You need to use strategies that will make you a better leader and help your team in growing from their failures. Teaching your managers to be leaders in their respective departments and showing them empathy can go a long way in supporting your staff.
3. Switching between too many projects (or staying with one project for too long)
When pushed to the extreme, chronic resilience can go in two directions: It can push an individual to move between too many different tasks in an effort to overcome multiple challenges at once, or it can hinder that individual from moving forward as they persist in overcoming one main task.
Studies have shown that multitasking is ineffective and that it can actually slow a person down in accomplishing tasks. Switching between too many projects at once can lead to bottlenecks and an increase in errors.
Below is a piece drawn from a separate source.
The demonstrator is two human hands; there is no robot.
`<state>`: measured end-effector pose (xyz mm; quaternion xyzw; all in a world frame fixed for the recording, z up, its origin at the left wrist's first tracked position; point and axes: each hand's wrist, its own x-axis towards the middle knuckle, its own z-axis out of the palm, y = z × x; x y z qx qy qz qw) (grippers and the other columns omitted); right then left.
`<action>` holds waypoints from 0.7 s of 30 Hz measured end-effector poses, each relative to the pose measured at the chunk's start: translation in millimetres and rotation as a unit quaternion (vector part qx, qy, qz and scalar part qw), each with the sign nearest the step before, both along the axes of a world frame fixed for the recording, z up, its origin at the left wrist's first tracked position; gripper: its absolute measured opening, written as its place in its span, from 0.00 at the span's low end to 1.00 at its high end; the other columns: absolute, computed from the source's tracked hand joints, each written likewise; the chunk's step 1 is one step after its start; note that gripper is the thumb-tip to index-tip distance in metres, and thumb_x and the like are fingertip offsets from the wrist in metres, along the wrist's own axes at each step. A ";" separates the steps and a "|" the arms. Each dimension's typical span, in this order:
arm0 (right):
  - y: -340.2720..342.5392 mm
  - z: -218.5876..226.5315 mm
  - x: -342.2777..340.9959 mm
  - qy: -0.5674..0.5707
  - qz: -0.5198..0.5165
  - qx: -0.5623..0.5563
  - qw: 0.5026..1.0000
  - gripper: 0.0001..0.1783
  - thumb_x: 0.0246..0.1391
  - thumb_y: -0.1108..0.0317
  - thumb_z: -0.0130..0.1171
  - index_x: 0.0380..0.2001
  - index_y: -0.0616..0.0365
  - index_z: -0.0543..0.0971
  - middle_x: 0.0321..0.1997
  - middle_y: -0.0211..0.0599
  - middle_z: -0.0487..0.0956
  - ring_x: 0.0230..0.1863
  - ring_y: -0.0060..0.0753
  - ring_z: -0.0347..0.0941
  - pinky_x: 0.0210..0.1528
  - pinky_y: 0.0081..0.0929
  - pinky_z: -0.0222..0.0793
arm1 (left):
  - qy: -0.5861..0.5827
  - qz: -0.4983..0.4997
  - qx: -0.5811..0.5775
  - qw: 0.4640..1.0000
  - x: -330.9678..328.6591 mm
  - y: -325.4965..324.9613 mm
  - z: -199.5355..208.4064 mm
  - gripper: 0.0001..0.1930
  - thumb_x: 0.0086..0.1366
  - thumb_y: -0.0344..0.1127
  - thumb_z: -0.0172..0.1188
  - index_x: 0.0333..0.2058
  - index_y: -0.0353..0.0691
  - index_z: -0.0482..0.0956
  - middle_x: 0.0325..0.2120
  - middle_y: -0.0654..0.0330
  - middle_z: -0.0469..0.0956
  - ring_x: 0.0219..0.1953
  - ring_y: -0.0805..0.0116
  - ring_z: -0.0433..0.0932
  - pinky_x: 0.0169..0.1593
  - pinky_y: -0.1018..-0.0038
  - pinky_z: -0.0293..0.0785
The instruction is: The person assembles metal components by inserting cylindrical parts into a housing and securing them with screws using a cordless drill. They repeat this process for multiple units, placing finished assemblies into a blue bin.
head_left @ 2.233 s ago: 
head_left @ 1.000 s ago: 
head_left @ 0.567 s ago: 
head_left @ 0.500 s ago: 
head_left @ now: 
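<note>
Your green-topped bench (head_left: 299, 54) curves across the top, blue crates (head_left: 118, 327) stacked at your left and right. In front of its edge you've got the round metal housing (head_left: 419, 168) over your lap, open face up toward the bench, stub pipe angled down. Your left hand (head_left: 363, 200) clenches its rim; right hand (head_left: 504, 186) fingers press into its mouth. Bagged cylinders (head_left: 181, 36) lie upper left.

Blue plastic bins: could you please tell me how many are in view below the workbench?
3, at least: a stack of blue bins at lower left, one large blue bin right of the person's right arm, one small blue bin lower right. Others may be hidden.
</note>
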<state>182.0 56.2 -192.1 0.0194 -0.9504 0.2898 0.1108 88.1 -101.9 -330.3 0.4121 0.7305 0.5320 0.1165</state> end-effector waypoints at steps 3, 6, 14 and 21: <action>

Meanwhile, staying on one project for too long can slow an individual down and prevent them from seeing easily fixed flaws and errors. Taking a break from the task or delegating it to staff specialising in those fields can be effective in addressing this issue.
Using time blocking for your schedule can also be a productive way of accomplishing multiple tasks in a day. For example, you can allot two hours in the morning to read and respond to emails. Then another two hours to contact and following-up with clients. This allows you to focus on one task at a time, enabling you to give your full attention to each project.
Resilience in itself is not bad, it’s actually necessary for you to cope with negative and difficult situations. But there’s a line that needs to be drawn so that your resilience doesn’t turn chronic and hinder you and your team from growing.